• Action item
Set the material down again exactly, line by line, skipping each picture.

#### Dataset content ####

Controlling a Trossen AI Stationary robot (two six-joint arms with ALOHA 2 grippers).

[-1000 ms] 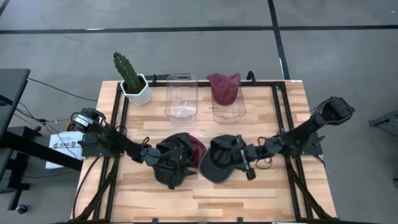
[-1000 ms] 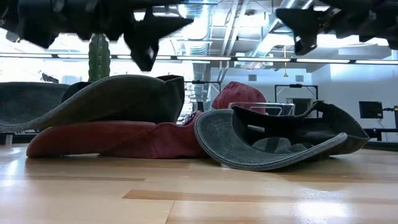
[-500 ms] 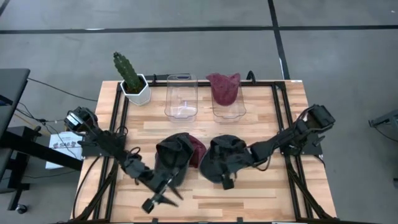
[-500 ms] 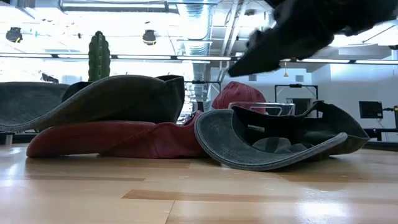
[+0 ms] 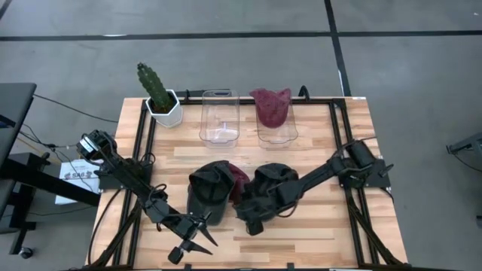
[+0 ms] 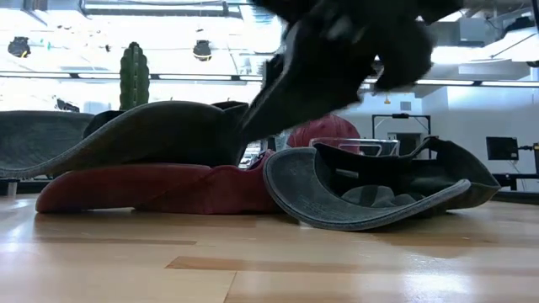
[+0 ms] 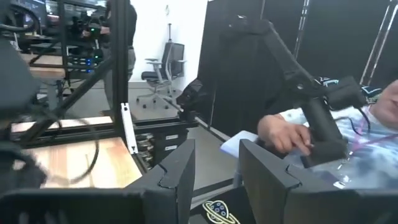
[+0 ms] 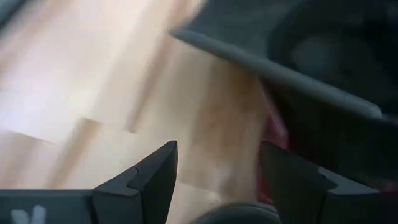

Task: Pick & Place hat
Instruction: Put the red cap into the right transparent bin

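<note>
right gripper (image 5: 252, 223): fingers spread, empty, at the near rim of the grey hat (image 5: 273, 187).
left gripper (image 5: 192, 242): fingers apart, empty, near the desk's (image 5: 316, 233) front edge.

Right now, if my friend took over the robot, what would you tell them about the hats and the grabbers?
Left gripper: open, empty, near the table's front edge, away from the hats.
Right gripper: open, empty, low over the front of the upside-down grey hat.
Hats: a second grey hat lies on a red hat beside it, mid-table.
Bins: the clear bin is empty; the other bin has a maroon hat.
Done: one hat binned.
Left: three loose hats.
</note>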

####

• Task output
Controlling a Trossen AI Stationary robot (two six-joint arms with ALOHA 2 grippers).

[-1000 ms] 
[-1000 ms] 
[-500 ms] 
[-500 ms] 
[+0 ms] 
[+0 ms] 
[+0 ms] 
[+0 ms] 

Task: Pick & Place hat
Instruction: Put the red cap into the right transparent bin

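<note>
right gripper (image 5: 252, 223): fingers spread, empty, at the near rim of the grey hat (image 5: 273, 187).
left gripper (image 5: 192, 242): fingers apart, empty, near the desk's (image 5: 316, 233) front edge.

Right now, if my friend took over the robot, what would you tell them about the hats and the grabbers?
Left gripper: open, empty, near the table's front edge, away from the hats.
Right gripper: open, empty, low over the front of the upside-down grey hat.
Hats: a second grey hat lies on a red hat beside it, mid-table.
Bins: the clear bin is empty; the other bin has a maroon hat.
Done: one hat binned.
Left: three loose hats.
</note>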

The exercise is now finished.